Was bei uns so los war...

Die Kirchen in unserem  Ort

Da unser Ort aus drei Ortsteilen besteht, die einst selbständige Dörfer waren, hat auch jeder Ortsteil seine eigene Kirche. Jede dieser Kirchen ist stets für sich genommen etwas besonderes.

 

So gibt es eine Kirche in Senzke, erbaut wurde die jetzige Kirche im Jahre 1857 im Stil der Schinkelschule. Sie ist der dritte Kirchenbau von dem wir wissen. Die erste Kirche war wahrscheinlich eine Holz oder Fachwerkkirche. Die zweite Kirche wurde im Jahre 1662 von Asmus Ehrenreich von Bredow und seiner Frau, einer geborenen von Briest erbaut. Zuvor hatte ein Feuer viele Teile von Senzke, so auch Kirche und Herrenhaus zerstört.

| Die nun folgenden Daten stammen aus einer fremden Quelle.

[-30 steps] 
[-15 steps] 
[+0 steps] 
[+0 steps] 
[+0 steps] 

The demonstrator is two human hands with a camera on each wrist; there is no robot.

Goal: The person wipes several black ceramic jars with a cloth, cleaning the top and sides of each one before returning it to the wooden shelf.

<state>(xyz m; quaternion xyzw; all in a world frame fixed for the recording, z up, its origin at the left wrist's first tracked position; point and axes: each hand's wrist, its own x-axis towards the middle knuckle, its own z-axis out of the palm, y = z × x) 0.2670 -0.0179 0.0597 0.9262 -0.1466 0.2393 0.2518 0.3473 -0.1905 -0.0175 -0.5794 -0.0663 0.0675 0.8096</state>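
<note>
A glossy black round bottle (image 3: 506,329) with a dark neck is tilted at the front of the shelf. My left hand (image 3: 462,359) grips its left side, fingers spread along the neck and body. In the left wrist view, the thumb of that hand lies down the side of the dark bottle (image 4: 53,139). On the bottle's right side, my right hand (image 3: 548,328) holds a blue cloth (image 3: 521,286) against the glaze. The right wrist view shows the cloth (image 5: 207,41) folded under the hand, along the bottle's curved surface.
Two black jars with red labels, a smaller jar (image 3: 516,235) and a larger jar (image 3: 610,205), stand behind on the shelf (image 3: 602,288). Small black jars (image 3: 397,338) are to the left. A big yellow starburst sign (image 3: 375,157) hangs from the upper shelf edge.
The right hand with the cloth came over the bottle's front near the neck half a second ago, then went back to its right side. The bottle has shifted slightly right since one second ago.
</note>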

Der Saalbau ist ein Putzbau mit Apsis. Vorgebaut vor dem Saalbau steht ein Quadratischer Turm mit 2 Glocken.

Zu erwähnen sind auch die naiven Bauernmalerei, auf dem die Biblische Geschichte abgebildet

wurde.Diese sollen wohl um das Jahr 1720 entstanden sein.

Diese Bilder hat schon Theodor Fontane bewundert und in seinen Werk verewigt. Des weiteren hängen in der Kirche Bilder von

Königen und den Biblischen Erzvätern. Unterhalb der Orgelempore (die Orgel gibt es schon lange nicht mehr) ist die sogenannte Winterkirche, ein separater Raum der bei Kälte im Winter leichter zu erwärmen war. In diesem Raum hängen die Bilder mit der Biblischen Geschichte.

Am dem Balken der die Winterkirche von der Orgelempore trennt, haben die von Bredows ihre Wappen anmalen lassen. Jedoch auch diese müssten  restauriert werden. Im Altarbereich befinden sich rechts und links die sogenannten Patronatslogen, ein Bereich der dem jeweiligen Gutsbesitzer und seiner Familie vorbehalten war. Der Gutsherr war auch Patron der Kirche, d.h. er hatte über die Einsetzung des Pastors oder Predigers zu bestimmen. An diesem Patronatsgestühl sind Abbildungen der 12 Apostel zu sehen. An der Kanzel sind die vier Evangelisten dargestellt. Die Taufe aus Zinn in einem Hölzernen Ständer, auf diesem sind kindliche Engeldarstellungen aufgemalt gewesen, heute ist nur noch eine zusehen, das Jesuskind mit der Weltkugel.

Der Altar befindet sich im Apsis Bereich, wobei die Rückseite von 2 Fenster mit Scheiben in einem dunklen Blau  abgeschlossen werden.